Exercise brief: Retype the complete listing without any change.

Data section:
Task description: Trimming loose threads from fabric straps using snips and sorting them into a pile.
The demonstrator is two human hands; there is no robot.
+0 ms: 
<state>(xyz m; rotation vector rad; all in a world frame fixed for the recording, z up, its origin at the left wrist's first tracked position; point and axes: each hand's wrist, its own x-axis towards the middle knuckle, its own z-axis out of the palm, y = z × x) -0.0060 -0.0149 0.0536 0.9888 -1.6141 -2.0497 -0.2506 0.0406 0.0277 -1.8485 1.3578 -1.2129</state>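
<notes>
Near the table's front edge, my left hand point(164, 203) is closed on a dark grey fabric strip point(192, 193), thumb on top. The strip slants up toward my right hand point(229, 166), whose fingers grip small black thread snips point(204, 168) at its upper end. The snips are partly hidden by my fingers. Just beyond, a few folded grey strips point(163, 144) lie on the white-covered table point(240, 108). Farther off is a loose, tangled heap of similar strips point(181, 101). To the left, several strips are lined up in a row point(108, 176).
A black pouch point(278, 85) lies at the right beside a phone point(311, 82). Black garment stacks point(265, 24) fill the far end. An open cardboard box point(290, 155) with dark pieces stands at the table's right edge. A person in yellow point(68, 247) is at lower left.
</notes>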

The completed task:
Task description: Trimming loose threads from fabric straps using snips and sorting them into a pile.
The demonstrator is two human hands; there is no robot.
+0 ms: 
<state>(xyz m; rotation vector rad; all in a world frame fixed for the recording, z up, its origin at the left wrist's first tracked position; point and axes: each hand's wrist, its own x-axis towards the middle knuckle, its own z-axis out of the palm, y = z × x) -0.0060 -0.0149 0.0536 0.9888 -1.6141 -2.0497 -0.2506 0.0406 0.0277 -1.8485 1.3578 -1.2129</state>
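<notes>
Near the table's front edge, my left hand point(164, 203) is closed on a dark grey fabric strip point(192, 193), thumb on top. The strip slants up toward my right hand point(229, 166), whose fingers grip small black thread snips point(204, 168) at its upper end. The snips are partly hidden by my fingers. Just beyond, a few folded grey strips point(163, 144) lie on the white-covered table point(240, 108). Farther off is a loose, tangled heap of similar strips point(181, 101). To the left, several strips are lined up in a row point(108, 176).
A black pouch point(278, 85) lies at the right beside a phone point(311, 82). Black garment stacks point(265, 24) fill the far end. An open cardboard box point(290, 155) with dark pieces stands at the table's right edge. A person in yellow point(68, 247) is at lower left.
</notes>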

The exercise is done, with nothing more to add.